10 Les Tribunaux de paix luxembourgeois ne sont mentionnés ni à l'article 2, point 1, du protocole ni à l'article 37 de la convention. Il résulte par ailleurs des dispositions combinées des articles 2 du nouveau code de procédure civile luxembourgeois et 9 de la loi luxembourgeoise du 11 novembre 1970 sur les cessions et saisies des rémunérations de travail ainsi que des pensions et rentes que, lorsqu'il statue sur la validité d'une saisie-arrêt d'un montant excédant la limite de sa compétence en dernier ressort, le Tribunal de paix statue à charge d'appel.

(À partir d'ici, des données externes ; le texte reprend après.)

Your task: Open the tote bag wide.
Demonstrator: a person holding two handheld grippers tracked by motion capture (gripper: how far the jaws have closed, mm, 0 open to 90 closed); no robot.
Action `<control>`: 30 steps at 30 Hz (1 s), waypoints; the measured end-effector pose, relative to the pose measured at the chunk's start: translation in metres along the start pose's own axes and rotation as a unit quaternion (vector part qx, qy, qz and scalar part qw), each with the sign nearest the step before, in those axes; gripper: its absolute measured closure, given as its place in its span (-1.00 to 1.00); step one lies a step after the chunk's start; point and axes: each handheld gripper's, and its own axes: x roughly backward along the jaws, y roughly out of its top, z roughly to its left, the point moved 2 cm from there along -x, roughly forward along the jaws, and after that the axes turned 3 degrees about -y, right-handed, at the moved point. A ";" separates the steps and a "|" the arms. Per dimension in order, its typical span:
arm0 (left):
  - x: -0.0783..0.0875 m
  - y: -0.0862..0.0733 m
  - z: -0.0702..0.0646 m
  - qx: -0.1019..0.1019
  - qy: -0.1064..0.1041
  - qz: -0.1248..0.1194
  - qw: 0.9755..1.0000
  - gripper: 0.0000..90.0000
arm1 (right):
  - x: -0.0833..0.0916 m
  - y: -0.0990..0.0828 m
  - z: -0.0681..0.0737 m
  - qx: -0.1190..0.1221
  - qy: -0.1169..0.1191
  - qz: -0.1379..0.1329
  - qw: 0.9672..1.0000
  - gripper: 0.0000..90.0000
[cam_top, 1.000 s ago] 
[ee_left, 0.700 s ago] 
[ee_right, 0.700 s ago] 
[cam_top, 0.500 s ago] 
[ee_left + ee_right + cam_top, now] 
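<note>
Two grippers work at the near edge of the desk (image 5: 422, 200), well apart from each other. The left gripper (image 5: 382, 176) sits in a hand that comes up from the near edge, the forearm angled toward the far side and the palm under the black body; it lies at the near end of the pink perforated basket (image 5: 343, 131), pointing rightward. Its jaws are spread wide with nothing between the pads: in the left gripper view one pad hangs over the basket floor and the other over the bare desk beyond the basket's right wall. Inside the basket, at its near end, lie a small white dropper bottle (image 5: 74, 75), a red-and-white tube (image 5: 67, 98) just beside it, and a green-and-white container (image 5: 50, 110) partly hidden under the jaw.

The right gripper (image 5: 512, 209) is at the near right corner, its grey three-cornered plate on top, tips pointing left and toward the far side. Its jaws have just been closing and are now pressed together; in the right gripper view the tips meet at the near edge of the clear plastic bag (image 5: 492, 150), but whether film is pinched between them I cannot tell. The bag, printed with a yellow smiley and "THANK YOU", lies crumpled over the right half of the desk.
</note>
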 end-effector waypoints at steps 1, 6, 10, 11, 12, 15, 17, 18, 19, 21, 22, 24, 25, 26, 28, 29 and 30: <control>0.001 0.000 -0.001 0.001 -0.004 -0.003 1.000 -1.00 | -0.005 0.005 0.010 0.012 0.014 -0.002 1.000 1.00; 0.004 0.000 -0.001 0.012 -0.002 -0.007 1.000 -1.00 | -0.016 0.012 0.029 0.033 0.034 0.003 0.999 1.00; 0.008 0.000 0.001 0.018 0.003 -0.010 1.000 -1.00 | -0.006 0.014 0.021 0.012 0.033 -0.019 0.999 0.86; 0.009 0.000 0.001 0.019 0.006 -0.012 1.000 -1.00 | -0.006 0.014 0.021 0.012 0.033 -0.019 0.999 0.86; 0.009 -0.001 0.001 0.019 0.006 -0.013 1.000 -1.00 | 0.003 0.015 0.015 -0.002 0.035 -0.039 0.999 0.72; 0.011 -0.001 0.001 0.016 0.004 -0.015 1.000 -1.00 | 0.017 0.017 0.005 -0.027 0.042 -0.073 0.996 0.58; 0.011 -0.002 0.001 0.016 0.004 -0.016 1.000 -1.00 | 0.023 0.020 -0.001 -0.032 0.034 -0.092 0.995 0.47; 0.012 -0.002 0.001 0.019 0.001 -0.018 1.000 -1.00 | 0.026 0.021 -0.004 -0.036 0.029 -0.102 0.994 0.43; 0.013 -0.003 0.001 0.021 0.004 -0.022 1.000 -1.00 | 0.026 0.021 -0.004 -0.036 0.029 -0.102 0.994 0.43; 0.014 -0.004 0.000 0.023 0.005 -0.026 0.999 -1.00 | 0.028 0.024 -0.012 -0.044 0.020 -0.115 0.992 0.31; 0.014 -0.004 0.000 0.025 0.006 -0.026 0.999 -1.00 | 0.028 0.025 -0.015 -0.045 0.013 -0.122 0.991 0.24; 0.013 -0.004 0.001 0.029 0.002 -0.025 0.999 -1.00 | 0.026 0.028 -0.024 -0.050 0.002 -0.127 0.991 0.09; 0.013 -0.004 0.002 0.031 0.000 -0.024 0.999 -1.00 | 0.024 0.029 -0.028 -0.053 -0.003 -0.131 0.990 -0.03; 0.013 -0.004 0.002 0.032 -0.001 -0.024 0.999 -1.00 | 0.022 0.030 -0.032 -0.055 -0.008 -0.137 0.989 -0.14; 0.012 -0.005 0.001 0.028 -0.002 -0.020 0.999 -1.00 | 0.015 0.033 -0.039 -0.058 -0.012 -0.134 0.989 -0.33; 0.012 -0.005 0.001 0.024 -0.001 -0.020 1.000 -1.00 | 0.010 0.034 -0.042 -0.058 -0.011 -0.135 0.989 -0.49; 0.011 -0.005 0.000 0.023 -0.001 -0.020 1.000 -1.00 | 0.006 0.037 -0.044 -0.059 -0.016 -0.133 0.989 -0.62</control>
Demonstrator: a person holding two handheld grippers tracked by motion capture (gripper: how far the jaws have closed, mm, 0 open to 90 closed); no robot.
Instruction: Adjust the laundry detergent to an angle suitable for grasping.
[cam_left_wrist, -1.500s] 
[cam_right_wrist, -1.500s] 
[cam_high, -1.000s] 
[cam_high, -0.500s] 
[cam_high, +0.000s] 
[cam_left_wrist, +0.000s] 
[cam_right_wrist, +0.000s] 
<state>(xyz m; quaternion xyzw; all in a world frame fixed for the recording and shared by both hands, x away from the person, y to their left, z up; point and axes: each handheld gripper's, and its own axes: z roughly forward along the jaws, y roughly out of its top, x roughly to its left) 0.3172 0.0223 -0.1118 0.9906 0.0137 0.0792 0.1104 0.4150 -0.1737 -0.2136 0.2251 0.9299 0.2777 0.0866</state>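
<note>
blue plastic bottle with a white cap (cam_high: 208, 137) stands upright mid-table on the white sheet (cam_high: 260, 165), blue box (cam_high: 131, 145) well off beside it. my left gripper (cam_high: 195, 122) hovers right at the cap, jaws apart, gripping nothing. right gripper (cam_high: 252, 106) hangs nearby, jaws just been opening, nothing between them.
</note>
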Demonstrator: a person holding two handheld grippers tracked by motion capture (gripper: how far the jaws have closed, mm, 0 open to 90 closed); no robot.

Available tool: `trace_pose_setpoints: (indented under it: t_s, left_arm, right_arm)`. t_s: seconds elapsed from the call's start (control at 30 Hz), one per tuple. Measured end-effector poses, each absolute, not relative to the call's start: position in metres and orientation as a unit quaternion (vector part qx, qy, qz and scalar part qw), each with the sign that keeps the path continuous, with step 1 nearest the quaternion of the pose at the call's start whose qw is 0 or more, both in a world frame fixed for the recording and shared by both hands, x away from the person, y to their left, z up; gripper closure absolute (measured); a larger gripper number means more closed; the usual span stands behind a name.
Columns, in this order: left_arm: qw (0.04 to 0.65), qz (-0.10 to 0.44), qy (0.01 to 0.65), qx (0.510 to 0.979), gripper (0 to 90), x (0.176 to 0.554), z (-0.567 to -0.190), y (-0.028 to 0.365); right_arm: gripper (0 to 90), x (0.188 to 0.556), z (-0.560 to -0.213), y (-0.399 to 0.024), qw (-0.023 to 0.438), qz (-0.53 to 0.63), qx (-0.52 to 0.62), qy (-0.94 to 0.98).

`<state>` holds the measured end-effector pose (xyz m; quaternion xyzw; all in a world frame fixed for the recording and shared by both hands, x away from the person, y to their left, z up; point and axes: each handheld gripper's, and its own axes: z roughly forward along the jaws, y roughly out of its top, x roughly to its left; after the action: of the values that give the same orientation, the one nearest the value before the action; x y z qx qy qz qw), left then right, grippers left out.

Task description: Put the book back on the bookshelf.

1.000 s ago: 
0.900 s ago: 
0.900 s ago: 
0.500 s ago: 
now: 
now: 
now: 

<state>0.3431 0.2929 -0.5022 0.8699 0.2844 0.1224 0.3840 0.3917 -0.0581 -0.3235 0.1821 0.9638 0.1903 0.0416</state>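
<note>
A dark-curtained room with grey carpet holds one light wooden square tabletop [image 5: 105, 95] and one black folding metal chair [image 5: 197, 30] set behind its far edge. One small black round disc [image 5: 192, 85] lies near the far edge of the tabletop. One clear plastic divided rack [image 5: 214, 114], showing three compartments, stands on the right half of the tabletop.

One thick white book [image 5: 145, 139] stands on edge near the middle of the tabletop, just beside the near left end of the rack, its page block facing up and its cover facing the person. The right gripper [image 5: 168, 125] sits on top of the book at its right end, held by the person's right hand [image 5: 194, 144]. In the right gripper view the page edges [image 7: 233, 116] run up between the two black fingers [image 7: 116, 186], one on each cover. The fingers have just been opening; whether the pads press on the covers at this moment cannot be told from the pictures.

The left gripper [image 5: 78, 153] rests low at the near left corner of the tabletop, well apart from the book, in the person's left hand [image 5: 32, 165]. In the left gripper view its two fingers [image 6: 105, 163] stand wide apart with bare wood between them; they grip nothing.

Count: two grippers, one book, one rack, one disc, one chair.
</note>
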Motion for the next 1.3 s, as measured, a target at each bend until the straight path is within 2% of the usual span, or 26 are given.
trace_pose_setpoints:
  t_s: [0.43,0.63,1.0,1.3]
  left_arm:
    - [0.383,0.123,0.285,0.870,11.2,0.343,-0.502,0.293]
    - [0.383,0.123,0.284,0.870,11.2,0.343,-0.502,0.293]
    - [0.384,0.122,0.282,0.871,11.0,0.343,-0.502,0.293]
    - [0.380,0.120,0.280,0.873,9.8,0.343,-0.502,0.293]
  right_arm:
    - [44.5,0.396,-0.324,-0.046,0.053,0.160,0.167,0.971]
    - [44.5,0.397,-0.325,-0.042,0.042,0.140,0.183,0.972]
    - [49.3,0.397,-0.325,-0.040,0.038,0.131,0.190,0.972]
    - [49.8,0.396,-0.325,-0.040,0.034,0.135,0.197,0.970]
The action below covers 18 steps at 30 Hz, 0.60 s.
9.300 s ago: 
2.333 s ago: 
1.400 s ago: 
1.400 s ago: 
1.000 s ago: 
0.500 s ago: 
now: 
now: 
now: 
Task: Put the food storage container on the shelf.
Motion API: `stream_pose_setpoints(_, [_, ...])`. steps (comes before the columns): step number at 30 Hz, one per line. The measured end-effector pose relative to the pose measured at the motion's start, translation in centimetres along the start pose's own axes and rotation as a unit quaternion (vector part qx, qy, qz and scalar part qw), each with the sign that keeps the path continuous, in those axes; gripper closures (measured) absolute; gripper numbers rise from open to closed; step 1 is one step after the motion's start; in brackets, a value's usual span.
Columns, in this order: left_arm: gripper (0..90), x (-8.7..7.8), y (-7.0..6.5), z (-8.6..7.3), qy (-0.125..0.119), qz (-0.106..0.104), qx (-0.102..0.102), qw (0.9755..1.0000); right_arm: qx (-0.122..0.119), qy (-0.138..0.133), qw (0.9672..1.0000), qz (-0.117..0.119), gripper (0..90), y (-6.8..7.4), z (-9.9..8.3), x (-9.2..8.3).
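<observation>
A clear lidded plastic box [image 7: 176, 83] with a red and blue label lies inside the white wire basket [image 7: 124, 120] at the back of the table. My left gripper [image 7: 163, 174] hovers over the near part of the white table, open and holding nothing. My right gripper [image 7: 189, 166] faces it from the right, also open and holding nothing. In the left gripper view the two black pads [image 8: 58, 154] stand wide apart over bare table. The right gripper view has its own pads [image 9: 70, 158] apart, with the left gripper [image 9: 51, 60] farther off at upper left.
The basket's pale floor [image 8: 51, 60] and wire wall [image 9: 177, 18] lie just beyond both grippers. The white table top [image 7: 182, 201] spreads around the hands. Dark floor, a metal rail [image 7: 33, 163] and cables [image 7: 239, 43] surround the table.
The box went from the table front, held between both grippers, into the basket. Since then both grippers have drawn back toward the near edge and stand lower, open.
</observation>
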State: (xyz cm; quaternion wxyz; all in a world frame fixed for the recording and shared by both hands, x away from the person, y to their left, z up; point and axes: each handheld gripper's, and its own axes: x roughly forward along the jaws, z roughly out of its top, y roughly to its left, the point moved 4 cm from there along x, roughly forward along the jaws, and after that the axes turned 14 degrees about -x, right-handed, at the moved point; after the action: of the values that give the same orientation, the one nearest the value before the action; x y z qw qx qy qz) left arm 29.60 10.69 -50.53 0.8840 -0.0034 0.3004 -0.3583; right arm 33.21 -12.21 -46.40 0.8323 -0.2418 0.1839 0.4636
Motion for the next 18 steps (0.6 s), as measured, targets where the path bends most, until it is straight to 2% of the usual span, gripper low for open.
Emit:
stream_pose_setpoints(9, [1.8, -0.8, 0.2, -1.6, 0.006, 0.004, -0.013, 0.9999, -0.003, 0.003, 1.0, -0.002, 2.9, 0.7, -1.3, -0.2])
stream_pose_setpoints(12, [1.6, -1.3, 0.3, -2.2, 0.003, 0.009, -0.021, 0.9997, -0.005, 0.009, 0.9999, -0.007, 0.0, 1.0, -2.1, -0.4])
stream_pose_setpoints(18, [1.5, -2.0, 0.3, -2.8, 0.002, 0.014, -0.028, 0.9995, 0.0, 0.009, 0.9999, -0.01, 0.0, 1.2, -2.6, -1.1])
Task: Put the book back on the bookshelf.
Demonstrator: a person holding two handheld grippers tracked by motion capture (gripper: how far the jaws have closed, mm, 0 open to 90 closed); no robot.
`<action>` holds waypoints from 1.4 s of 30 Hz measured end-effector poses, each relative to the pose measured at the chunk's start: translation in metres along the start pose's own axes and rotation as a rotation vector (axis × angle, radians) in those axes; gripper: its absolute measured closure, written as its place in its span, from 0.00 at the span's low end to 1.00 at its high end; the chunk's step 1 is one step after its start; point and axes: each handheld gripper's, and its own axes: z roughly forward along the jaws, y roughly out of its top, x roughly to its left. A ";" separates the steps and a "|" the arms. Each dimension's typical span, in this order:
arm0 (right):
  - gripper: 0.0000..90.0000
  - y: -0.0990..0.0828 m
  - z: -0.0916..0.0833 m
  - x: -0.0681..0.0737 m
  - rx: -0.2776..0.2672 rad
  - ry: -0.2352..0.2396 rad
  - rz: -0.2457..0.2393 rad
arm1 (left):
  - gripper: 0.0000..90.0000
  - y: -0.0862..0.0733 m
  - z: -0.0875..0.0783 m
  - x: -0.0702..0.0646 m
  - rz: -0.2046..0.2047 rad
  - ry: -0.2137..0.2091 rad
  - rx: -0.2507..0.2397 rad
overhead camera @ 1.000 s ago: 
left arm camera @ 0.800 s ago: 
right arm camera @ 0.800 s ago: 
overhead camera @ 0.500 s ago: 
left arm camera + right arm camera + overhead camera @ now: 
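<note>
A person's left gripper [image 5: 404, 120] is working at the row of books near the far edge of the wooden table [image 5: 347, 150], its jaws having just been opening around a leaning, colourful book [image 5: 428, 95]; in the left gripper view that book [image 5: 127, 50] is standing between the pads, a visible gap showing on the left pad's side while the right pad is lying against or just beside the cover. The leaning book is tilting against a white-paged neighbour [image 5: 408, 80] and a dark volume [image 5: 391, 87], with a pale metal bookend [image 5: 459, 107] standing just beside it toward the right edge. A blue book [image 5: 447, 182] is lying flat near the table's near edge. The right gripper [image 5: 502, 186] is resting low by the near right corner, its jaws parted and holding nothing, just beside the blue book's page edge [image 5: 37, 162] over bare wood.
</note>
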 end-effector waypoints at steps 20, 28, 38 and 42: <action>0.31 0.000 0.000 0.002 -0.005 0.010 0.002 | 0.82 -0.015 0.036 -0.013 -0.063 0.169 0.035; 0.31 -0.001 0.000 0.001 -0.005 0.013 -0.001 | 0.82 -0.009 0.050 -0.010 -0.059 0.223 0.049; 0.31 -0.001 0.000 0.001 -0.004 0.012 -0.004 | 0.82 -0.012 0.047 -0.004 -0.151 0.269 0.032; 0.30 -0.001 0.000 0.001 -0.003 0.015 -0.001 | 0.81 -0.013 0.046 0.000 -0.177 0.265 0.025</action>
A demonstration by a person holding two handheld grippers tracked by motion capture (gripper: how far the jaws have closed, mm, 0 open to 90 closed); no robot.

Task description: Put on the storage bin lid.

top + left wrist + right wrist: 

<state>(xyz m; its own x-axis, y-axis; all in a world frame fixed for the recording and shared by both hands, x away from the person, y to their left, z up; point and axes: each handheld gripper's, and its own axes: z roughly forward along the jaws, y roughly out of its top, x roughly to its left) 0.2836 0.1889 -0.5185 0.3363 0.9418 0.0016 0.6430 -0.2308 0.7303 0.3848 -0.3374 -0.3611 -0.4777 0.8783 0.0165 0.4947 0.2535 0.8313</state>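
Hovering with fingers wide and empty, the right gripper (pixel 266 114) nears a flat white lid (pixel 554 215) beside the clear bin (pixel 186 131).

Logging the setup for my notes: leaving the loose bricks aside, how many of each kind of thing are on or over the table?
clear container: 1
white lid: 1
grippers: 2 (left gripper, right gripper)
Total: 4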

En l'espèce, il découle tant de l'objet du litige au principal tel qu'exposé par la juridiction de renvoi que d'une précision apportée à cet égard par le jugement de renvoi que le Tribunal de paix statue en premier ressort.
11 Il s'ensuit que, dans l'affaire au principal, le Tribunal de paix de Luxembourg n'est pas habilité à demander à la Cour de statuer à titre préjudiciel sur l'interprétation de la convention.
12 Dans ces conditions, il y a lieu de faire application de l'article 92, paragraphe 1, du règlement de procédure et de constater que la Cour est manifestement incompétente pour statuer sur les questions posées par le Tribunal de paix de Luxembourg.
Décisions sur les dépenses
Sur les dépens
13 La procédure revêtant, à l'égard des parties au principal, le caractère d'un incident soulevé devant la juridiction nationale, il appartient à celle-ci de statuer sur les dépens.
Dispositif
Par ces motifs,
LA COUR (première chambre)
ordonne:
La Cour de justice des Communautés européennes est manifestement incompétente pour répondre aux questions posées par le Tribunal de paix de Luxembourg dans son jugement du 28 février 2002.